Cs 355 Computer Architecture



Cs 355 Computer Architecture

Cache & Memory

 

Text:

Computer Organization & Design, Patterson & Hennessy

Chapter 5-5.3, 5.8-5.9

 

Objectives:  The Student shall be able to:

Define memory hierarchy, cache, cache line, cache hit rate, cache miss rate, hit time, miss penalty, write-through, write-buffer, write-back, multilevel caching, l1/primary cache, l2/secondary cache.

Describe how the principle of locality drives cache design.

Describe the difference between direct mapping, fully associative, and N-way set associative cache organizations.

Calculate the execution time of direct mapping, fully associative, and N-way set associative cache organizations, given a set of instructions.

Define wide memory organization, one-word wide memory organization, interleaved memory organization.

• Calculate how long it would take to do reads assuming these different memory organizations.

 

Class Time:

Lecture 1.5 hours

Exercises 1.5 hours

            Total                                                                3 hours

Memory

Memory Hierarchy:

Faster memories are volatile, more expensive per bit, and thus smaller in quantity

Slower memories are cheaper, often non-volatile, and often large in quantity

Goal: Provide most memory possible at cheapest price but provide access time at fastest speed.

Principle of Locality: programs access memory in a relatively small space at any particular point in time

Temporal Locality: An accessed item is likely to be accessed again soon.

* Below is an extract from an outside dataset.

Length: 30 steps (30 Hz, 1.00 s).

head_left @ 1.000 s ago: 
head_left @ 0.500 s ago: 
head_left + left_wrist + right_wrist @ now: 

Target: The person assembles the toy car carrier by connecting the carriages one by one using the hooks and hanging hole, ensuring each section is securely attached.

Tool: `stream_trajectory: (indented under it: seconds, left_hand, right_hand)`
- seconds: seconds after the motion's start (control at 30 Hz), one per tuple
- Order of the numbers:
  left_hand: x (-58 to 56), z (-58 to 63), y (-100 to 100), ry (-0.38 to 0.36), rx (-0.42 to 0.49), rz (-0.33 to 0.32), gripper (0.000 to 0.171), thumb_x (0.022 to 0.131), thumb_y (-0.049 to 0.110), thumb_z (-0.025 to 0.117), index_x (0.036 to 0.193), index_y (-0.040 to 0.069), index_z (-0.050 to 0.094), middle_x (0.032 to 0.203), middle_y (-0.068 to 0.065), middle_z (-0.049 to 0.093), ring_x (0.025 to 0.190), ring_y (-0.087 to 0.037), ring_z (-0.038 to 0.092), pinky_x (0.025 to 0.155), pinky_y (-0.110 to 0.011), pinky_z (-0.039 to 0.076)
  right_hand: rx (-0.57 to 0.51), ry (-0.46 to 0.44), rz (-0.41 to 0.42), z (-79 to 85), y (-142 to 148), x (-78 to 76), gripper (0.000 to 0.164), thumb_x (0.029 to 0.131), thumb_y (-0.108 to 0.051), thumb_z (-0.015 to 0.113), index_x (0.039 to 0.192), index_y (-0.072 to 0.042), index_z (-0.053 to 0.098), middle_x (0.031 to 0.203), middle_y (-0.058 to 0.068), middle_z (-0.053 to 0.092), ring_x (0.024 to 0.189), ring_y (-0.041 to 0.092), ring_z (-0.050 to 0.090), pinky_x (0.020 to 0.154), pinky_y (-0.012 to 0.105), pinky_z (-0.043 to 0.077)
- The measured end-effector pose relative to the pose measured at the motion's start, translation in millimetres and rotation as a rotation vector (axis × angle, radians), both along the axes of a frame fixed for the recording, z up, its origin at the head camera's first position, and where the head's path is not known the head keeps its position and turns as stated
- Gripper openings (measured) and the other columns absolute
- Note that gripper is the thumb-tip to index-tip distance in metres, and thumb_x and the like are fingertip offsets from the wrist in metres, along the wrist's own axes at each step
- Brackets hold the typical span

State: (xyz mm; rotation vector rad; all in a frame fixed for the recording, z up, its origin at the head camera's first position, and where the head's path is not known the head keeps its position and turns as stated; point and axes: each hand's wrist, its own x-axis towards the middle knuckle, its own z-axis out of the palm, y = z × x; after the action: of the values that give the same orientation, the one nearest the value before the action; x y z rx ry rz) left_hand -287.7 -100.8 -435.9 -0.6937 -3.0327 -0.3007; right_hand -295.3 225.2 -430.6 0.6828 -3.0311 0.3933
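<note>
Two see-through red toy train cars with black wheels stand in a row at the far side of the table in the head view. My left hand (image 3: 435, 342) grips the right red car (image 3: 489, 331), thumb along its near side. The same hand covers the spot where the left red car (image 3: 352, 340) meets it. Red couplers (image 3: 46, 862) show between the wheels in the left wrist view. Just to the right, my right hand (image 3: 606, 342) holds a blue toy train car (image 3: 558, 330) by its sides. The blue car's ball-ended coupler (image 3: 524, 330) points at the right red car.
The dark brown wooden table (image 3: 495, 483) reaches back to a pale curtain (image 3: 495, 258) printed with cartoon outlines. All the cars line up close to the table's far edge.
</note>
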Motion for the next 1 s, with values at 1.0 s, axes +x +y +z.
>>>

Spatial Locality: Items near an accessed item are likely to be accessed soon.

Is this true for both code and data? Discuss examples

DRAM (Dynamic Random-Access Memory): Used for main memory – larger capacity for silicon use

SRAM (Static Random-Access Memory): Used for cache – faster

Flash Memory: Used as disk in embedded systems

Memory speeds do not keep pace with processor speeds

Memory is a bottleneck with respect to processor speed

Cache

Cache: The level of memory between the processor and main memory

Any memory storage that takes advantage of locality of access

Cache Memory

Split Cache: Code and data have separate caches

Unified Cache: One cache for code and data

Cache Size: Number of bytes in cache.

Cache Line or Block: A read/write to/from cache transfers N bytes.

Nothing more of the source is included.